An increased demand for base metals, dependency on high-tech elements, and diversity in application of critical raw materials have motivated researchers to put priority on exploration of potential deposits. However, exploration of hidden and complex ore deposits without outcrops is a challenge that geologists are facing especially in Finland. Therefore, more efforts are rquired to apply new techniques to explore new prospects in areas with thick/ a vast vegetation and/or snow cover and/or to improve the circumstantial evidence of deposits, to reduce the cost of the exploration process and reduce the negative impacts of mining. The Exploration Information System (EIS) project, funded by European Onion and lead by the GTK, to which the present PhD study contributes, aims to develop new data analysis methods using artificial intelligence (AL), machine learning (ML), deep learning into mineral prospectivity mapping (MPM) according to mineral systems modelling.  MPM from regional to local scales has been developed to integrate various geoscience data to identify exploration target areas. In a mineral prospectivity model, a set of different data including geology, geochemistry, geophysics, etc. is considered as an input and mineralization potential areas as a desirable output from an integration function.

 Aims of the project:

The main objective of this research is to map favorable exploration target areas/mineral targeting maps using the mineral potential tool (MPM) with the application of machine learning (ML) algorithms and deep learning for three main target areas/IOCG style deposits: Hannukainen, Kuervitikko, and Cu-Rautuvaara in the Kolari region, Central Lapland Greenston Belt, north of Finland.

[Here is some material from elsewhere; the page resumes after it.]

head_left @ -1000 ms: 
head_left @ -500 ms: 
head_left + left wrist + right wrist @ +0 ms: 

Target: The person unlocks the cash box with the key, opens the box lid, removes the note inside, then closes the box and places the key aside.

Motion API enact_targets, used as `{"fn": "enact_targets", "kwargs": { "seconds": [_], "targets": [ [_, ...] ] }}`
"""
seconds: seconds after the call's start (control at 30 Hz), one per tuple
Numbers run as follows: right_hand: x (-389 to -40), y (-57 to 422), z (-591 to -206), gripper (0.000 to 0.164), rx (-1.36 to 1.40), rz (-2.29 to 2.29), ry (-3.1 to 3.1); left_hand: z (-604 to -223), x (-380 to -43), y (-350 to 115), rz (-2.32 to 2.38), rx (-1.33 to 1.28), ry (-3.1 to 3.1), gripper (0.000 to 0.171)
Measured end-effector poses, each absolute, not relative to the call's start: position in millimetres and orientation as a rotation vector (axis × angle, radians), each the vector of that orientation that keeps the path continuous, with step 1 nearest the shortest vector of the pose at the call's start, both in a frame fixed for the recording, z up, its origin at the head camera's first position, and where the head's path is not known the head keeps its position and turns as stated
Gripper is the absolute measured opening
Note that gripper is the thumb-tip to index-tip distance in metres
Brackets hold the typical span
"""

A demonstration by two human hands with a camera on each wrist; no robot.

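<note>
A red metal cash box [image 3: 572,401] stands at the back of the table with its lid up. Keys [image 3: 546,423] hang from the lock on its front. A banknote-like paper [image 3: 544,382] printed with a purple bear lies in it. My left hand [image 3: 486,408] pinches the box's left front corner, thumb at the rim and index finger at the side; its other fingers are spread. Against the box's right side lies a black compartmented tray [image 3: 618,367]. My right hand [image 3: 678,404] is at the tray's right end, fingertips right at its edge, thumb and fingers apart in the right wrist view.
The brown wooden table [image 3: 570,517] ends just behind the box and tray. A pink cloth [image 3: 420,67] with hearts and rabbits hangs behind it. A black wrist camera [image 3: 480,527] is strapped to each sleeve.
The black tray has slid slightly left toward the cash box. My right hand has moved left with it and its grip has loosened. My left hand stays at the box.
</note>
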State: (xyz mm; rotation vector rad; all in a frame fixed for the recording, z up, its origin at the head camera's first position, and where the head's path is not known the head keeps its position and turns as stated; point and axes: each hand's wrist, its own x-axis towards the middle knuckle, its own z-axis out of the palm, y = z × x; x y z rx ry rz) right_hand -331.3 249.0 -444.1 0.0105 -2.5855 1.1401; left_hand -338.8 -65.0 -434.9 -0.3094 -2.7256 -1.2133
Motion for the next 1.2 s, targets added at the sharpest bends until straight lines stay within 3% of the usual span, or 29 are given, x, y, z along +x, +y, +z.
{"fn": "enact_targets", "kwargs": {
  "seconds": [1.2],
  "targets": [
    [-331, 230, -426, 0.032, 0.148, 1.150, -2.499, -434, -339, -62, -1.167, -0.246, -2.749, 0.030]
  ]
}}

To achieve the objective, the study has been divided in a geological and a mathematical framework. The geological framework focusses on ore-forming process and critical geological processes based on mineral system analysis. At the first stage, I will concentrate on defining a set of targeting criteria/mappable criteria (proxies) according to their spatial or genetic associations with the targeted mineral deposits. e.g., element (Fe-Au-Cu ± As, Bi, Co, K, Li, LREE, Mo, Se, Te, U), mineral (magnetite-chalcopyrite-pyrite-gold) association, and host rock type (e.g., skarn, monzonite) in Fennoscandian IOCG deposits. Key is to take into account geochronological, and geochemical data as indicators for the ore-formation processes to evaluate the main geological criteria as initial input. Moreover, artificial intelligence (AI) and machine learning (ML) methods have been recently used to enhance statistical methods applied in the Earth sciences. ML methods can potentially generate models of complex and nonlinear systems such as multistage geological events. Therefore, we will apply diverse knowledge- and data-based approaches and compared the results based on geomodels, representing how reliable the outcomes are as the second stage of the project. The reliable output would be able to demonstrate promising areas where they have obvious similarities with well-known IOCG-style deposits in the mentioned region.